In 2002, Algeria and the EU signed an association agreement to promote increased liberalization of trade between the two parties. The agreement came into force in 2005. The cooperation also covers political areas, not least the fight against terrorism. Negotiations on Algeria’s entry into the free trade zone started in 1996. Algeria is heavily dependent on the European market for its exports, and also wants access to the European labor market to alleviate high unemployment.
Algeria played a major role in the release of US hostages from Iran in 1981. In 2000, the country’s president engaged as a mediator in the conflict between Eritrea and Ethiopia, and the two countries signed a peace agreement in Alger.

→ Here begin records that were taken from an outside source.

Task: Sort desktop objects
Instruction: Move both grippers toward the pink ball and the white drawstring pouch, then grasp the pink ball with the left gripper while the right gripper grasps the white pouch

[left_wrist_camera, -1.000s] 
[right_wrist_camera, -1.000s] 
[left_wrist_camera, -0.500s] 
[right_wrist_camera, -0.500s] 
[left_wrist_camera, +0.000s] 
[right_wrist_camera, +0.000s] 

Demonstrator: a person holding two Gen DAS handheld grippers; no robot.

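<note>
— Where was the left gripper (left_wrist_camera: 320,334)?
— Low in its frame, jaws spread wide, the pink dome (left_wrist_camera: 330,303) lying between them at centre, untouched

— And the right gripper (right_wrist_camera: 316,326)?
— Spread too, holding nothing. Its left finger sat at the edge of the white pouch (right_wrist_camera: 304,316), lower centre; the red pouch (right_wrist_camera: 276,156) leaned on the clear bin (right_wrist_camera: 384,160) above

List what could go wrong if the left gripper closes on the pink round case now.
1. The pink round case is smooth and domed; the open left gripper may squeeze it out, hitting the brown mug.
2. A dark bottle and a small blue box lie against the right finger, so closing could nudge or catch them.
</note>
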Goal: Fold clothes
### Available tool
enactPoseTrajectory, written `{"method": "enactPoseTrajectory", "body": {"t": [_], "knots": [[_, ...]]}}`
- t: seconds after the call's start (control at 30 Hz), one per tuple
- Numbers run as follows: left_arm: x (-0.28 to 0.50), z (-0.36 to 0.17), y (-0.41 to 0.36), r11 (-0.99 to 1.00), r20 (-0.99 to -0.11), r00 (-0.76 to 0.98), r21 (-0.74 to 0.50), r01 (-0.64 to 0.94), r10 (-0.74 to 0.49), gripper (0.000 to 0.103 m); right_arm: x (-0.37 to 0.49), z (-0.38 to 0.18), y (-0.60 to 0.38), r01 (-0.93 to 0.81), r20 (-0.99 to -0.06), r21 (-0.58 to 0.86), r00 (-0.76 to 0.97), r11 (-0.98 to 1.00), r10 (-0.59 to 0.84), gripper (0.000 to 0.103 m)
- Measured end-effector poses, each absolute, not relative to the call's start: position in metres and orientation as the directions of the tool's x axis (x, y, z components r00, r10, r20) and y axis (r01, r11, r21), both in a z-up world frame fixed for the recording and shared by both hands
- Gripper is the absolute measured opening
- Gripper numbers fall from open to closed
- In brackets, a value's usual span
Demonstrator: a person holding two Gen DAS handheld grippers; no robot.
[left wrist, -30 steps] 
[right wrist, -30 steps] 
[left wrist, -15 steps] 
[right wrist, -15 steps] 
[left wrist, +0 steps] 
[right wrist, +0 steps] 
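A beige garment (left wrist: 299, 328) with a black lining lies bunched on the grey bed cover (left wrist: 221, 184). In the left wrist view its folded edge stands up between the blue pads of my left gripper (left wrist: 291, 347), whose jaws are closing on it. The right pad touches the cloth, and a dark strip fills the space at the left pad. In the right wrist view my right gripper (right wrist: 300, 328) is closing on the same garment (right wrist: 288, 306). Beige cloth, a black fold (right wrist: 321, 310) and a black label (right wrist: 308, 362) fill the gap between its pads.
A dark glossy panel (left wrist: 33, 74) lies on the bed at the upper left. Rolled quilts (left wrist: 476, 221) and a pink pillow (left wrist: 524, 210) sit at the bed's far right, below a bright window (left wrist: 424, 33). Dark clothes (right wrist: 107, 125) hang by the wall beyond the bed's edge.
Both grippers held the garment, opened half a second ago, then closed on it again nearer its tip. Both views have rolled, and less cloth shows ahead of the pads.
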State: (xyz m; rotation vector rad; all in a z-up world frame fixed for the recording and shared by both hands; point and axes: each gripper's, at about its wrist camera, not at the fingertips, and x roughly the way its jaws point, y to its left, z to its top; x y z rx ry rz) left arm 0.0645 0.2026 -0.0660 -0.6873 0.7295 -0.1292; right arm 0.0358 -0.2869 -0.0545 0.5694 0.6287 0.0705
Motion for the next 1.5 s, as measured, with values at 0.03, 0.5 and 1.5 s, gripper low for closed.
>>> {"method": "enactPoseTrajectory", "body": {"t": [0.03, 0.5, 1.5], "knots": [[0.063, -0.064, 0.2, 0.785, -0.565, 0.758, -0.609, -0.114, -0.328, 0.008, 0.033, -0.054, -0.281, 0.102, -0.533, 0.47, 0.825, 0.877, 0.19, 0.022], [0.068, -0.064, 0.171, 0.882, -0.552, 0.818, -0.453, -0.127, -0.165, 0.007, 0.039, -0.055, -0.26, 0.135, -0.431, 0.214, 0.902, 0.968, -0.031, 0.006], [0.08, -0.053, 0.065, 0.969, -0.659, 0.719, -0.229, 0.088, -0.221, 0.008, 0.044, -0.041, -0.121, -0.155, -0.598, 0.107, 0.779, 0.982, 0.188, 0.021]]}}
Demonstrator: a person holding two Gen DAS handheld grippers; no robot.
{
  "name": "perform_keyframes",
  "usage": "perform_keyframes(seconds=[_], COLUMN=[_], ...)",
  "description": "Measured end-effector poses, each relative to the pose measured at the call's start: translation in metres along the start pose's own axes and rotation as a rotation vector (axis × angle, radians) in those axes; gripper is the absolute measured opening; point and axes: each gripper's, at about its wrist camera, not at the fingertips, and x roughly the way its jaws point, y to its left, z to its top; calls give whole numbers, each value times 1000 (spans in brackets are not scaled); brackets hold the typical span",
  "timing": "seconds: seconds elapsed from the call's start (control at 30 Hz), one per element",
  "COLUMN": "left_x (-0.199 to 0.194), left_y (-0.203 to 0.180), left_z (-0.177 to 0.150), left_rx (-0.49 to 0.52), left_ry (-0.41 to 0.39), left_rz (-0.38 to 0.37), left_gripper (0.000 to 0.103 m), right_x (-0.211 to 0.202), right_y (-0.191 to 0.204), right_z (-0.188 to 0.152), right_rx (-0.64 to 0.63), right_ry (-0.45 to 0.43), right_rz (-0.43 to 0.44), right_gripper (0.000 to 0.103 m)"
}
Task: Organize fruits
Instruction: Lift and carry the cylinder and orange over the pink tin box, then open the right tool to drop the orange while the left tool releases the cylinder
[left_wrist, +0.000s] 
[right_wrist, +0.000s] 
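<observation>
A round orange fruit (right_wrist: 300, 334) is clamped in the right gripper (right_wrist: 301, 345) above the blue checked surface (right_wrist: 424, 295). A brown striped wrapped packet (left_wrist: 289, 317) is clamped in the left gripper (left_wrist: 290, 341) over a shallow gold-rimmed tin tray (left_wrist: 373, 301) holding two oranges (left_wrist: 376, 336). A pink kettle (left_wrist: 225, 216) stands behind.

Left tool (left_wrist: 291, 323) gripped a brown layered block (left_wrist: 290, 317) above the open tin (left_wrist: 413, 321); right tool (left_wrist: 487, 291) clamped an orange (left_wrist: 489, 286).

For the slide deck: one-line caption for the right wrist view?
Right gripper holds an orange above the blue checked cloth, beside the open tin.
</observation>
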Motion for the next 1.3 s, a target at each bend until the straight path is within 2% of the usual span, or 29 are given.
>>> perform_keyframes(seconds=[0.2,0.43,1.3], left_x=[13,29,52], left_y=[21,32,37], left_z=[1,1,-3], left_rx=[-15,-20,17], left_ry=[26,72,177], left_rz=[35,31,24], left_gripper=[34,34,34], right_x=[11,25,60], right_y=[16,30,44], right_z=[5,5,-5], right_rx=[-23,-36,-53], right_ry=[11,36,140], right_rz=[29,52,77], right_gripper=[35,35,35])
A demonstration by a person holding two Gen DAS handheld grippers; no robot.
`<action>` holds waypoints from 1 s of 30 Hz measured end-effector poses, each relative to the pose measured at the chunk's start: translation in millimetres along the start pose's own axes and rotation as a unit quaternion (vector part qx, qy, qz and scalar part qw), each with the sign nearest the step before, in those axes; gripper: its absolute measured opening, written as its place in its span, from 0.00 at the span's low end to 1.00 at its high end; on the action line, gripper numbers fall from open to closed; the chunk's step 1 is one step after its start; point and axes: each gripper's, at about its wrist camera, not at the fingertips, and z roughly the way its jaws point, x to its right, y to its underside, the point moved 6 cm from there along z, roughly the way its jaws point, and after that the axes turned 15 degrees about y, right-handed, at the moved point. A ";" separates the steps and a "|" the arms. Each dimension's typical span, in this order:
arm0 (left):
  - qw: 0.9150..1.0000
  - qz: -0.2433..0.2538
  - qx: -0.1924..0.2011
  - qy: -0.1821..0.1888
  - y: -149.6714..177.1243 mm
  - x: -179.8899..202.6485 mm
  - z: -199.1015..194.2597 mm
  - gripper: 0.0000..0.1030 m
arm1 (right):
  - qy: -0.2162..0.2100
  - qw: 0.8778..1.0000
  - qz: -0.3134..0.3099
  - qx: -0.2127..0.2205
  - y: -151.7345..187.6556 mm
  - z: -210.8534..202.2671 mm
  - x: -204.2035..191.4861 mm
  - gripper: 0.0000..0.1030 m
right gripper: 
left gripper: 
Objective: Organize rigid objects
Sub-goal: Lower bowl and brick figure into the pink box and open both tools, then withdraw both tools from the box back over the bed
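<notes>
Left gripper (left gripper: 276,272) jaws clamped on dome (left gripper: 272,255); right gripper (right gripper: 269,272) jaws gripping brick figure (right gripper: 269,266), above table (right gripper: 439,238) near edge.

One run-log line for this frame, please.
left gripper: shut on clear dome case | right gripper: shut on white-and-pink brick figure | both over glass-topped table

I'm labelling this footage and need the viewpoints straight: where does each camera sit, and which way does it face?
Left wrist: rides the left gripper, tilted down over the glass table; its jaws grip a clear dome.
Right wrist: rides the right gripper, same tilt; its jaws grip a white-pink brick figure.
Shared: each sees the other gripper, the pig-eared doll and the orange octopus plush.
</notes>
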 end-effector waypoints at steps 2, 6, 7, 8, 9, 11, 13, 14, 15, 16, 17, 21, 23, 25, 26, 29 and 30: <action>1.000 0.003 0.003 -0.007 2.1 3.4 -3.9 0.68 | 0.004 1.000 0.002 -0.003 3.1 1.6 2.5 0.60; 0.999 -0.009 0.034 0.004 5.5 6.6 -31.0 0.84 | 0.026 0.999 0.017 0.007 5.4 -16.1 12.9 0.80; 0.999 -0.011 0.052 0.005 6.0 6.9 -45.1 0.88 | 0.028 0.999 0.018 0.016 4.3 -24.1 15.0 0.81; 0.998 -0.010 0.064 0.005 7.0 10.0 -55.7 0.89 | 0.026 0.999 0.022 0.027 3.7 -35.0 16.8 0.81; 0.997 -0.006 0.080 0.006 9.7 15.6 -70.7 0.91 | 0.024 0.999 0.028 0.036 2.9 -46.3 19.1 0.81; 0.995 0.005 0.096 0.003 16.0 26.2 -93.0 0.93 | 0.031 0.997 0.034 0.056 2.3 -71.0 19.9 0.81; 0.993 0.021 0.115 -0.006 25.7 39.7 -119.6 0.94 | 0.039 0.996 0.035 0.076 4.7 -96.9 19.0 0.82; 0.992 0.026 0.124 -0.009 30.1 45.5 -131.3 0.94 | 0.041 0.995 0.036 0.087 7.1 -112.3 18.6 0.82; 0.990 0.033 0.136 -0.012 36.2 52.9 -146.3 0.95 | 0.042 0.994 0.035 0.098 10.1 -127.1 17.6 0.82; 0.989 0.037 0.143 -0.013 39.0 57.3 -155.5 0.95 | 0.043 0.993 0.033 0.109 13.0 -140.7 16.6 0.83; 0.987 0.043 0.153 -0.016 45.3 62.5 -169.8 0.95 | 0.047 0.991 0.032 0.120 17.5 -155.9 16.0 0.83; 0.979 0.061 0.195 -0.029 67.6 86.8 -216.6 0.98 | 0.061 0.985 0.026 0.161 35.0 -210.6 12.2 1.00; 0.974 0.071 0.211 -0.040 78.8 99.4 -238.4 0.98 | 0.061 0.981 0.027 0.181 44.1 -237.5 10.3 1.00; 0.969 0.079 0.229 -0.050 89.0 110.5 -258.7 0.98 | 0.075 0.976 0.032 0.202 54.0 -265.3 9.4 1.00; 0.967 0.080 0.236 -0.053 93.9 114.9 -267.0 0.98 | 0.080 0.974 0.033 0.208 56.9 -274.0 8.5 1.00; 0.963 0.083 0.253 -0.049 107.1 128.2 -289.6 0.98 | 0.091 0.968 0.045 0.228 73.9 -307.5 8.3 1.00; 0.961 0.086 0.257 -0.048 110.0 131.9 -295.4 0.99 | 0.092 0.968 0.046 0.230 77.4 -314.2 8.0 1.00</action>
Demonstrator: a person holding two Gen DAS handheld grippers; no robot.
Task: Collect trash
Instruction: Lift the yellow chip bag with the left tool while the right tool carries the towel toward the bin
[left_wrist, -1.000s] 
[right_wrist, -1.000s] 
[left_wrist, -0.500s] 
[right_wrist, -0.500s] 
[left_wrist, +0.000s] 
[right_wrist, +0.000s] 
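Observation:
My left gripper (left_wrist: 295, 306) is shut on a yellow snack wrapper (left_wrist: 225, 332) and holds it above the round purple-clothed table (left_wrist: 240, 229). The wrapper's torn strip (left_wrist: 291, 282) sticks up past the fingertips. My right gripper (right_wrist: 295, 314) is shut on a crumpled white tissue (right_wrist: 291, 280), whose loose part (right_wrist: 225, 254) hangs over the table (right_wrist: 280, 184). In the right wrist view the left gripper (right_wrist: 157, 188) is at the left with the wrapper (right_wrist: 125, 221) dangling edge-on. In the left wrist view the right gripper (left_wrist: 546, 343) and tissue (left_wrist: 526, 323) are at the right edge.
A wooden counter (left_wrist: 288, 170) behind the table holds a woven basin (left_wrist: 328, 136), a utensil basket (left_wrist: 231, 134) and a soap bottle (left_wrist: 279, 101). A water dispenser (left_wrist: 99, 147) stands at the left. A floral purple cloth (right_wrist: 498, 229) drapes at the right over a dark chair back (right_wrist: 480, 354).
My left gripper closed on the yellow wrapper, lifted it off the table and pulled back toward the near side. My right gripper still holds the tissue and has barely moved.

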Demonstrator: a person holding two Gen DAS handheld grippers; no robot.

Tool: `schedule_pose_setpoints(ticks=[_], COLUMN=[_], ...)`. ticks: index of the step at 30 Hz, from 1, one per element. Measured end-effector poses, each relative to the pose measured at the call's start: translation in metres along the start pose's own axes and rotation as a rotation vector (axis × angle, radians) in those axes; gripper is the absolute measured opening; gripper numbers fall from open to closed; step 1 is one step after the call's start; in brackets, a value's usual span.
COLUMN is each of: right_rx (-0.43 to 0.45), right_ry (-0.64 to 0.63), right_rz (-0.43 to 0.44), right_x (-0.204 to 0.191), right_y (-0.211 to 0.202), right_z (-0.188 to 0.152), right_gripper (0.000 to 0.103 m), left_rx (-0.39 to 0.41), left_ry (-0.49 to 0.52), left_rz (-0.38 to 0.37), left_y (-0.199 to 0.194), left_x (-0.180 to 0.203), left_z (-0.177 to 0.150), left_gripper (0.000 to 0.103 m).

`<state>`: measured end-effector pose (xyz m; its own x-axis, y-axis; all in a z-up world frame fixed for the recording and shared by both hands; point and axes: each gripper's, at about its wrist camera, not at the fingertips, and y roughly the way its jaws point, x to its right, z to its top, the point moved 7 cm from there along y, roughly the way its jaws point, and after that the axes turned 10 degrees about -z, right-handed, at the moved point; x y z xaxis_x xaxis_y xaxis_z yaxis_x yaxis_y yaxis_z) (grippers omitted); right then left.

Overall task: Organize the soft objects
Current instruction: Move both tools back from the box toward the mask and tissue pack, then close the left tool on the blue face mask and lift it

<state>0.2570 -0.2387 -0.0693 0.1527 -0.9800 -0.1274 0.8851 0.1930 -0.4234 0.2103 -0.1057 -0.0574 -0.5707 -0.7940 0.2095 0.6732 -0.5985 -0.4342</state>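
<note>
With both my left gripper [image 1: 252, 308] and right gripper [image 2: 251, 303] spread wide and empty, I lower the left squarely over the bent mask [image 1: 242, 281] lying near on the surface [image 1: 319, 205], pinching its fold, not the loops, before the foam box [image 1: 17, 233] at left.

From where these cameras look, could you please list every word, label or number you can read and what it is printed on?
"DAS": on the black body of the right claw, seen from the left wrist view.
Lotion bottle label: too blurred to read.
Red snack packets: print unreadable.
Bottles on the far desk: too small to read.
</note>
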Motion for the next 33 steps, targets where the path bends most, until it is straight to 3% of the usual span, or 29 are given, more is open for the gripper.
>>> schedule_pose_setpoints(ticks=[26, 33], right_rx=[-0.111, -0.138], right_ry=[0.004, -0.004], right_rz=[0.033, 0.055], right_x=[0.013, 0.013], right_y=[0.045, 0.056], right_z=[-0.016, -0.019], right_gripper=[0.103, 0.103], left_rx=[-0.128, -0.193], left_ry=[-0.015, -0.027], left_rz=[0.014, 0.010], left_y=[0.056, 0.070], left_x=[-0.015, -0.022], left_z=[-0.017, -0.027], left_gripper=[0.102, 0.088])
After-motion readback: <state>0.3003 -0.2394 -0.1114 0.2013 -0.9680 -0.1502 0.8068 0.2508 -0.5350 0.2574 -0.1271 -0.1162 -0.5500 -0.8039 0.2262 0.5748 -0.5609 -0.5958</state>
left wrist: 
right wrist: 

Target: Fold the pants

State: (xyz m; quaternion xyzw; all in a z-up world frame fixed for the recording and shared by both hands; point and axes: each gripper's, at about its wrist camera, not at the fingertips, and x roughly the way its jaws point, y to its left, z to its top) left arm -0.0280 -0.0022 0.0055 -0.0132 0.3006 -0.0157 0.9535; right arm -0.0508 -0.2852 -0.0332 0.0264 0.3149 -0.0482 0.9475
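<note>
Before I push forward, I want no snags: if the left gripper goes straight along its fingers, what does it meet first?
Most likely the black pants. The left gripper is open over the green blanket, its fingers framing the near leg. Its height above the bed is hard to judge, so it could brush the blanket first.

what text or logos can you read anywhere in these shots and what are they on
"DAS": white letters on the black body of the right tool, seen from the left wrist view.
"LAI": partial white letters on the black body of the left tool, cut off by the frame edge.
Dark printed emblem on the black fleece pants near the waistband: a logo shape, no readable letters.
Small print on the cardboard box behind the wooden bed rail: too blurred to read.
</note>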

Algeria has contributed forces to several international peace operations; first to Chad in 1982, implemented by the Organization of African Unity (OAU).
Relations between Algeria and Norway have been mostly economic, and some Norwegian companies have established themselves in the country. The most important connection is related to oil and gas, and in 2003 Statoil bought shares in the In Salah and In Amenas gas fields in the Sahara, at a cost of around NOK 15 billion. The gas plant In Amenas, owned and operated jointly by Statoil, BP and Sonatrach, was subjected in January 2013 to a terror attack in which five Norwegians were also killed. The petroleum-related connections were the main reason why Norway opened an embassy in Alger in 2007, moving from Tunisia.
In 2012, an Algerian naval vessel visited Norway; the first such ever. During the visit, meetings were held between Algerian and Norwegian officers. The visit took place according to Algerian wishes, to learn. The year before, for the first time, Algeria was able to purchase military equipment from Norway, when arms control systems were exported. Algeria had previously rejected requests for military equipment purchases.